I asked C if it would be possible to take off August 19th to 24th since that’s the start of the new semester and I have to leave the country by August 24th anyway. She asked the VP and head teacher but they said if there are classes I need to be here.

What? I stopped in my tracks.

I can’t miss the first four days of the new semester? Am I going to have to bring my suitcases to school on August 24th?

I tried to only let some of my disappointment show, enough to signal that I don’t agree with that decision but not so much that I seem selfish.

I ruminated on it while I took the garbage out. This time a guy stopped in his tracks to stare at me through the fence; I thought at first he was one of my students but no. A young high schooler. I hope— anything older would be too creepy.

The zoo parallel didn’t occur to me until later.

And I get it, to a point: the school is following the contract. And I’m grateful they haven’t done anything shady since I started working here.

But at the same time it’s so frustrating to hear all this baloney about “we’ll miss you/you have such good manners/don’t leave” and at the same time “we will make no exceptions for you”. I’m getting really mixed signals here! It makes me desperately want to call G so we can conspire about the problems at this school. These are unprecedented times, can we have just a little wiggle room?

Because this is Korea and things decisions are made up until the literal last hour, I’m sure this will all change in a few months.

I’m still disappointed in their response, though.

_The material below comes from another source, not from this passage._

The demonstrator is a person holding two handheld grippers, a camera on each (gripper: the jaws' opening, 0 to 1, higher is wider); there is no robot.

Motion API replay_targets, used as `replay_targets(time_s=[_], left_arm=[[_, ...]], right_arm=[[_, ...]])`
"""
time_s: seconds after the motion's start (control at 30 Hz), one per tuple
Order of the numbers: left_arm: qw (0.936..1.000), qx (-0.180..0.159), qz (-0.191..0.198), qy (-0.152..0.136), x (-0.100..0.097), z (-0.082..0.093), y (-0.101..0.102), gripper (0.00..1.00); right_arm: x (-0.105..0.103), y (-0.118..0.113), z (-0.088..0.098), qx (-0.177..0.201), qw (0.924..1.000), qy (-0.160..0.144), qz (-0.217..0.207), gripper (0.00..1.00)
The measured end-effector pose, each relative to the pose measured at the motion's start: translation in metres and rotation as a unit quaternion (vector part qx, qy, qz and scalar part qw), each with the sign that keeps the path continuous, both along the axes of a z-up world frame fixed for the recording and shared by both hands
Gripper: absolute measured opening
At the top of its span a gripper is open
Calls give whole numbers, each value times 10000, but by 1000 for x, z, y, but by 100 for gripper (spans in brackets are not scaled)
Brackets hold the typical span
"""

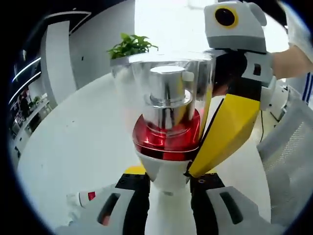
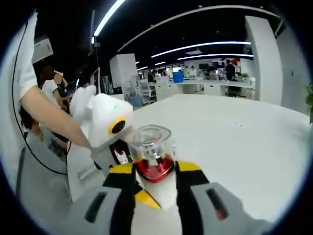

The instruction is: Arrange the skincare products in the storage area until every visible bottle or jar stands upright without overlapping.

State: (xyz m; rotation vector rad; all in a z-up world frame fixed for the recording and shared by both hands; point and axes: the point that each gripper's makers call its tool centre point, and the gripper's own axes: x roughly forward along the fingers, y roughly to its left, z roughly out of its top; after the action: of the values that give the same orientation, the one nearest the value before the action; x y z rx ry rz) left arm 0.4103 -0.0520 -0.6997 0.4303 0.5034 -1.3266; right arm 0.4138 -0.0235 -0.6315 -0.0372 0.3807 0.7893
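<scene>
nearest the lens in the left gripper view, the left gripper (image 1: 168, 182) has its two black-and-yellow jaws clenched on the white base of a pump bottle (image 1: 168, 132), which rises straight ahead along the jaw line. the bottle's long axis points away from the claw and toward the top of the view: white lower body, a red collar, a silver pump head, and a clear cap over it. it is held up off the white table (image 1: 73, 142), not standing on it.

the right gripper (image 1: 230, 142) comes in from the right in that view, its yellow finger lying against the bottle's side at the red collar. in the right gripper view the same bottle (image 2: 152, 159) sits between the right gripper's (image 2: 155, 188) own jaws, which close on the white body under the red collar, so both claws grasp it and neither is clearly nearer. the left gripper (image 2: 110, 129) shows there at the left, beside the bottle, with a person's forearm (image 2: 49, 115) behind it.

a small white tube with a red mark (image 1: 88, 197) lies on the table just left of the left jaw. a potted plant (image 1: 129, 46) stands well beyond. my judgement: the table offers wide bare room ahead and to the right, its edge running near the left side, so setting the bottle down upright means tipping its base toward the surface away from the tube.
</scene>
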Motion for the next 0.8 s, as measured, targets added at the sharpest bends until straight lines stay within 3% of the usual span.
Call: replay_targets(time_s=[0.4,0.8], left_arm=[[9999,-48,-98,-4,16,1,-7,28],[10000,-41,-86,27,20,1,-9,29]], right_arm=[[21,-8,0,3,9998,-63,-213,32],[24,-9,0,13,9995,-94,-318,32]])
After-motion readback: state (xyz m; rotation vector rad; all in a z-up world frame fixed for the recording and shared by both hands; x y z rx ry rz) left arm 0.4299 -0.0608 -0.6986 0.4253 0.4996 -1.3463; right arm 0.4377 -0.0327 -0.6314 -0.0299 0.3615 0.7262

But I’ll never end in despair: I raised endorphins at the gym and got fried chicken, not spicy this time. There are always teenagers working part time handing out flyers by the subway station (this week it’s for the gym I already attend) and most of us take them out of pity. A very old grandpa who had clearly seen his final days at the gym at least fifteen years ago hobbled by with one in hand which absolutely warmed my heart.

Then I took the bus because the bus is my favorite. Tonight was popping: two uncles behind me were gossiping and their accents hinted at a different generation since their manner of speaking sounded rounder and friendlier, almost like they had dip tucked in their cheek. Two aunties were loudly chatting and two teenage boys who thought they were very cool had a conversation in the middle row. Yes, evening bus for the win!

And I got to smell my fried chicken all the way home.


As C was leaving, she asked if her friend had contacted me.

“No,” I sighed.

“What?” She muttered to herself, “I will scold him. He asked first.”

He must have gotten appropriately lectured because I finally received a message from him tonight.